Recently on Reddit, my algorhithm has started suggesting posts from a place called /r/goblincore. At a glance, it appeared to be a place celebrating the less conventionally attractive aspects of nature. Lots of mushrooms, moss, snails, frogs, rats etc. I remember seeing an image of some roots tearing through concrete titled "I just love seeing nature destroy the works of man" and a piece of wood riddled with holes eaten through by insects. Lots of fashion with murky greens and browns, plenty of trinkets, things with spikes and jags, animal bones.
I asked Lee-Anne if she'd heard of the concept but she hadn't. Most of my coworkers had. My mother and brother both said they were aware of it. Overall, I was slow to pick up on Goblincore. Makes sense, since my social group is mainly women, and most phrases that end in "core" are a form of aesthetic. Generally those attract primarily female audiences.
Wikipedia says that it's a type of "Maximalism" and that thrift shopping is a big part of it. It appears to have grown in recognition after Spotify was maybe a little liberal in its definition as a music genre.
Here is an example of Goblincore music: https://www.youtube.com/watch?v=bIyl9bCp6W4
"Come with me to the borogroves. Come with me and the slithy toves
Come come come along now,
Come with me to a place that is safe from,
Greed, anger, and boredom"
Those are maybe my three least favourite things!
I became intrigued with the community when I saw a post from someone saying that her boyfriend had told her that they'd gotten the concept all wrong. In The Lord of the Rings and Dungeons and Dragons, Goblins were malevolent, violent creatures influenced by dark magic. Even before Tolkien's works, in ancient tales they were a type of dark fairy. Not some mischievious group of people that love nature.
A lot of people chimed in to say that her boyfriend and his fellow "Tolkienists" were misguided. In The Lord of the Rings, Goblins were driven to evil from being marginalized, and in modern Dungeons and Dragons, rarely are any of the "Goblinoid" races considered wholly irredeemable.
This is a perspective that I've held for a long time. As a child, I was always deeply uncomfortable with the idea of an "all evil race". There is a small mention in Return of the King, where Sam overhears two Orcs discussing their plans for when the war ends, and they wanted to set up a farm together. It's brief, but I really clung to it because they simply couldn't all be bad.
I've recently read The Silmarillion, basically a history of that world. The Orcs were originally Elves that were convinced by Melkor, a powerful and manipulative deity, to stay behind and work for him in Middle Earth instead of joining the Maya over the sea. They were then twisted by dark forces into the Orc race, known sometimes as Goblins.

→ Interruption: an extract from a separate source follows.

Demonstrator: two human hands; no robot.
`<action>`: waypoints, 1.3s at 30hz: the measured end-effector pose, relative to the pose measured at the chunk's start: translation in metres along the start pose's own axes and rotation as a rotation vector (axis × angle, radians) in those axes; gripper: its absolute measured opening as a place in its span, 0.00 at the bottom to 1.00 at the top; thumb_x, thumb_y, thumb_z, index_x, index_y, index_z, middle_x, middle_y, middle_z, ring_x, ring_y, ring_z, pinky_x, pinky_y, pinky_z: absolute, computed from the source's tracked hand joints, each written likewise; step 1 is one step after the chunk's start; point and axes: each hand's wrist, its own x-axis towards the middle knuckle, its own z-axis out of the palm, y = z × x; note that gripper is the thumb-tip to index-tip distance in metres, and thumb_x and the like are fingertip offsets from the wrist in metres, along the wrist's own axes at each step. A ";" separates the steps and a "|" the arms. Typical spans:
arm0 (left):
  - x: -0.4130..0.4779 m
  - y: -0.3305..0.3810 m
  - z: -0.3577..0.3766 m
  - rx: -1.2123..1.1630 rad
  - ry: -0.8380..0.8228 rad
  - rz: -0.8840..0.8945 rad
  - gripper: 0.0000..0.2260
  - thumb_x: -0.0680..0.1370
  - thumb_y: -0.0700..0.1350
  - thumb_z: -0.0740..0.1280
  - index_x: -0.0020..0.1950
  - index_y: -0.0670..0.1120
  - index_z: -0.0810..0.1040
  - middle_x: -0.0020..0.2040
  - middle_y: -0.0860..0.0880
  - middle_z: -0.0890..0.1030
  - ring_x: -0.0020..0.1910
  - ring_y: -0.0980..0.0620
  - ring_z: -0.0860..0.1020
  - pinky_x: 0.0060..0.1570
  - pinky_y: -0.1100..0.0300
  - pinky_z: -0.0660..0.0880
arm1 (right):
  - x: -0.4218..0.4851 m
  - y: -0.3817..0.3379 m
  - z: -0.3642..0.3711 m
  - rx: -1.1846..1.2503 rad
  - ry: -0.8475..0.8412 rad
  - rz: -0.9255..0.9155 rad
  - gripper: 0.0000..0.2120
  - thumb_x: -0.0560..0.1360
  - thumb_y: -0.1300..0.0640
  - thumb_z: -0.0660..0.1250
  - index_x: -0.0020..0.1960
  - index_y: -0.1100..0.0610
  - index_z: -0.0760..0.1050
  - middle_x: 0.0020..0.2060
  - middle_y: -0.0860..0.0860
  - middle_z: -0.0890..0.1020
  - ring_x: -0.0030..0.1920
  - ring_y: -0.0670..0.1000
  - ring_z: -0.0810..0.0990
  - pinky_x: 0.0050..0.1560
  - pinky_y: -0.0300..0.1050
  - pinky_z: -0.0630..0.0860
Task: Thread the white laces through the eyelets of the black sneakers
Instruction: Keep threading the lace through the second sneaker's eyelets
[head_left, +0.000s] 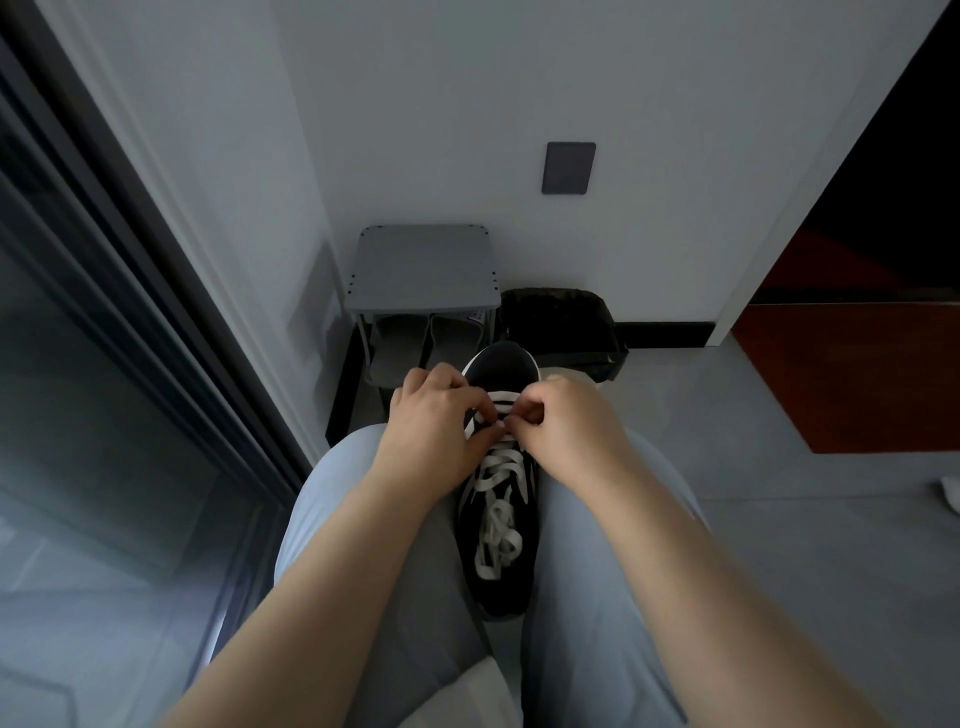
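I see one black sneaker (500, 519) lying between my knees, in my lap. My left hand (436, 415) and my right hand (569, 423) are both curled over its middle. Each one pinches the white lace (496, 499) with its fingertips. The lace zigzags down the shoe and ends in loose loops. Past the shoe stand a small gray stool (423, 270) and a black bin (561, 322).

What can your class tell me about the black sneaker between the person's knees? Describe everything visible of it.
The black sneaker lies lengthwise between the person's thighs, one rounded end pointing away toward the grey stool. Its upper looks dark and matte, with a white edge at the far end. A flat white lace crosses it in loose bands. The left hand and right hand pinch the lace near the far end.
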 end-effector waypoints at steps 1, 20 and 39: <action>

So I've got issues with the Orcs being considered evil based on the fact they were manipulated and then tortured. Then it doesn't seem fair that all their descendants would be held accountable for their ancestors' actions. Mostly, The Silmarillion is about inherited sin.
I hadn't seen my perspective taken up by anyone until this thread in /r/goblincore.
As I was further exposed to the subreddit, I began to see comments like "At this point, if I see someone here saying that they're neurotypical, I'm like 'how did you find this place?'"
A while back, I made a post on an AI system called "Goblin Tools", marketed toward people that were capable of living on their own, but still struggled with day to day tasks. Many of the phrases used in the marketing for this resource resembled language I'd heard in neurodivergent communities. This included a pepper scale to determine how "spicy" a thought might be, and the simple premise of being a tool for its user base, the "Goblins".
I hadn't noticed it before, but on reflection, a shockingly large number of neurodivergent people that I've known have, in various ways, compared themselves to Goblins. For being born born wrong, for not being able to live up to social norms, for being wild, chaotic, and natural. For being beautiful in an unconventional way.
Since, as I mentioned, most communities attached to the suffix "core" are majority female, I might guess that the people who align with Goblincore are mostly part of the onrush of adults diagnosed with ADHD and autism. This is because until recently, testing largely disregarded many of the more female-specific expressions of neurodivergence.
That would explain why such a large portion of my social group is familiar with Goblincore.